You were impossible to read. And when we were friends, there was something called a language barrier that always made you trip over your words.
How was I supposed to know it wasn’t the Russian-to-English translation you were tripping over? ”
I don’t know which part to laugh at first. Yes, my English was basic, but that’s not what made my brain so blank around him. My mouth forms and forgets too many things to say back until it lands on “ Goofy ?”
“Super goofy. It’s okay, I think your face was in shock over doing something it had never done before.”

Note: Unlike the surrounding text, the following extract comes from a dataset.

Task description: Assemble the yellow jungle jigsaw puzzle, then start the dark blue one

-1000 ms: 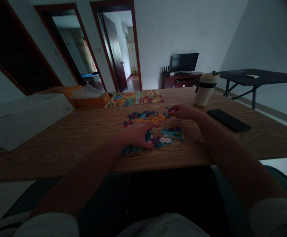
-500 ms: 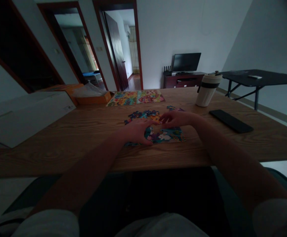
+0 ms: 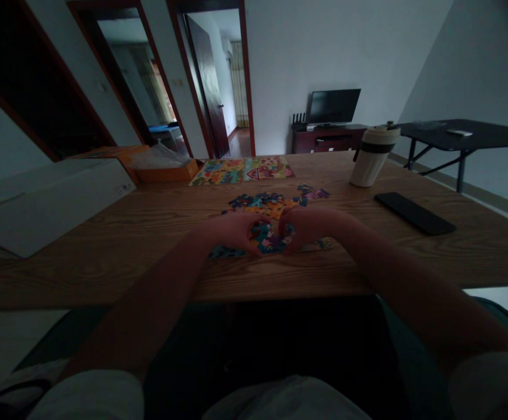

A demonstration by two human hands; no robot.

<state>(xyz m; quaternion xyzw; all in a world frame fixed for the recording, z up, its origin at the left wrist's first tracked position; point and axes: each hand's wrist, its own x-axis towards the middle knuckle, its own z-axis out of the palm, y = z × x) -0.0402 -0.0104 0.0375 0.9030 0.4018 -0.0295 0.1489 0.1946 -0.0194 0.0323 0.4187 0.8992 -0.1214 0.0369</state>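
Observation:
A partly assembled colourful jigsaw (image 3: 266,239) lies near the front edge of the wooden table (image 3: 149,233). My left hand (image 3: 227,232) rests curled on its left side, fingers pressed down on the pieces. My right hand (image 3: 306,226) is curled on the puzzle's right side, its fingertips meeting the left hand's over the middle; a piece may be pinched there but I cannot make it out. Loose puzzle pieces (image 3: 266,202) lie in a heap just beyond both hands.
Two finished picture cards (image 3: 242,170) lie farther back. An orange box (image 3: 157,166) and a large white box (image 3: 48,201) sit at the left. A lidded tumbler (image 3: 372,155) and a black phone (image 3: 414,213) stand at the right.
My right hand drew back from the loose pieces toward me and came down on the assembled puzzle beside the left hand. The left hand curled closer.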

Never done before? Does he remember me at all? “I smile always.”
“Maybe on the inside. That doesn’t count.”
“Of course it counts.”
His eyes slide up to meet mine again, full of challenge and something else. “Maybe. But I like the goofy version anyway.”
I turn away, arms pulled in tight to my chest. He doesn’t know what he’s talking about.
“Are you really sulking?”
“I am ignoring your taunts.”
“It looks a lot like sulking to me.”
That earns him a sharp look. “I thought I was impossible to read.”
“I’m not a kid anymore.”
For some reason, those words trigger something in me. Something that makes my gaze drop to the way his LA polo looks tight over his chest. These tables are very much too small, and this restaurant is very much too hot.
Colby lifts an arm to run his hand back through his dark, messy hair, and when I pull my eyes back upward, he purposely flexes his bicep.
I look away. “You are fucked.”
“Just giving you what you want.”
“What I want is peace. Something I will not be given with you here.”
“Why?”
I tap my blunt, chewed-off nails against the table. “I will always be worried about it getting out.”
“I said?—”
“You won’t tell. Da. But it is accident sometimes.”
“Look … all I want is for you to stop making my job difficult. I’m here to help you. You’re here to play. I want my first season in the NHL to start right. More than anything, this is my career. My future. I can’t mess with that.”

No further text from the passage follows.